On the other hand, if the Polish government could suppress it, then things would quiet down again.
Until the next time?
Andropov wondered.

Had his outlook been just a little broader, he might have grasped the fundamental problem. As a Politburo member, he was insulated from the more unpleasant aspects of life in his country. He lacked for nothing. Good food was no farther away than his telephone. His lavish apartment was well furnished, outfitted with German appliances. The furniture was comfortable. The elevator in his building was
never
out of service. He had a driver to take him to and from the office. He had a protective detail to make sure that he was never troubled by street hooligans. He was as protected as Nikolay II had been and, like all men, he assumed that his living conditions were normal, even though intellectually he knew that they were anything but. The people outside his windows had food to eat, TV and films to watch, sports teams to cheer for, and the chance to own an automobile, didn’t they? In return for giving them all those things, he enjoyed a somewhat better lifestyle. That was entirely reasonable, wasn’t it? Didn’t he work harder than they all did? What the hell
else
did those people want?

And now this Polish priest was trying to upset the entire thing.

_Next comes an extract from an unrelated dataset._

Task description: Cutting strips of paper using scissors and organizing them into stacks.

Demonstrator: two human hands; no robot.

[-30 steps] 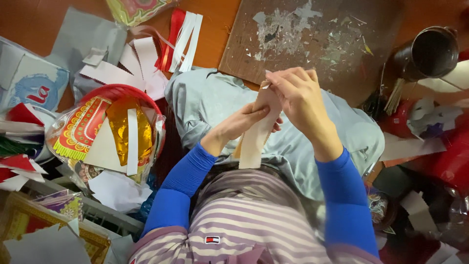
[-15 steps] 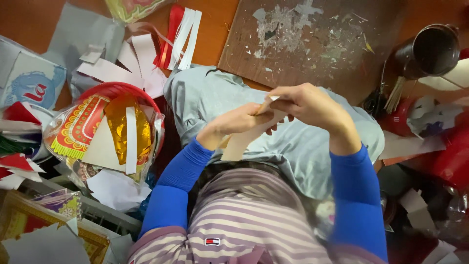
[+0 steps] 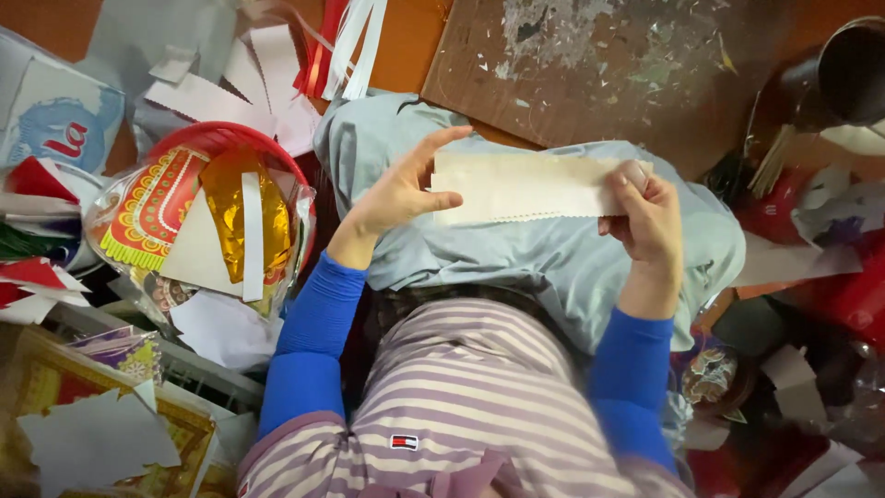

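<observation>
1. Stretching flat between both hands, a long cream paper strip with one zigzag edge [image 3: 521, 187] is held out sideways above the lap.
2. The strip's left end is pinched by the left hand [image 3: 398, 196], with the thumb under it and the fingers spread open above.
3. The strip's right end is gripped by the right hand [image 3: 648, 217], which is closed around it.
4. Half a second ago the strip was bunched up and tilted between hands that were close together; now the hands have been moved well apart and the strip is pulled straight.
5. A pale blue-grey cloth [image 3: 553, 263] is spread over the lap under the strip.
6. A round red bowl filled with shiny gold and patterned paper [image 3: 217, 217] is seen just beside the left arm.
7. A brown board speckled with scraps [image 3: 608, 65] lies past the cloth, on the far side from the person.
8. White and red paper strips [image 3: 346, 41] are seen near the top edge, well apart from the hands.
9. A dark round cup [image 3: 853, 74] is seen at the far right.
</observation>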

And he just might do it, too,
Andropov thought. Stalin had once famously asked how many divisions the Pope had at his command, but even he must have known that not all the power in the world grew out of the barrel of a gun.

If Karol
did
resign the papacy, then what? He’d try to come back to Poland. Might the Poles keep him out—revoke his citizenship, for example? No, somehow he’d manage to get back into Poland. Andropov and the Poles had their agents inside the church, of course, but such things only went so far. To what extent did the church have his agencies infiltrated? There was no telling. So no, any attempt to keep him out of Poland was probably doomed to failure, and, once attempted, if the Pope did get into Poland,
that
would be an epic disaster.

They could try diplomatic contacts. The right Foreign Ministry official could fly to Rome and meet clandestinely with Karol and try to dissuade him from following through on his threat. But what cards would he be able to play? An overt threat on his life . . . that would not work. That sort of challenge would be an invitation to martyrdom and sainthood, which likely would only encourage him to make the trip. For a believer, it would be an invitation to Heaven, one sent by the devil himself, and he’d pick up that gauntlet with alacrity. No, you could not threaten such a man with death. Even threatening his people with harsher measures would only encourage him further—he’d want to come home to protect them all the sooner, so as to appear more heroic to the world.

The sophistication of the threat he had sent to Warsaw was something that only appreciated with contemplation,
Andropov admitted to himself. But there was one certain answer to it: Karol would have to find out for himself if there really was a god.

Is there a god?
Andropov wondered. A question for the ages, answered by many people in many ways until Karl Marx and Vladimir Lenin had settled the matter—at least so far as the Soviet Union was concerned.
No
, Yuriy Vladimirovich told himself, it was too late for him to reconsider his own answer to that question.
No
,
there is no God.
Life was here and now, and when it ended, it ended, and so what you did was the best you could, living your life as fully as possible, taking the fruit you could reach and building a ladder to seize those you could not.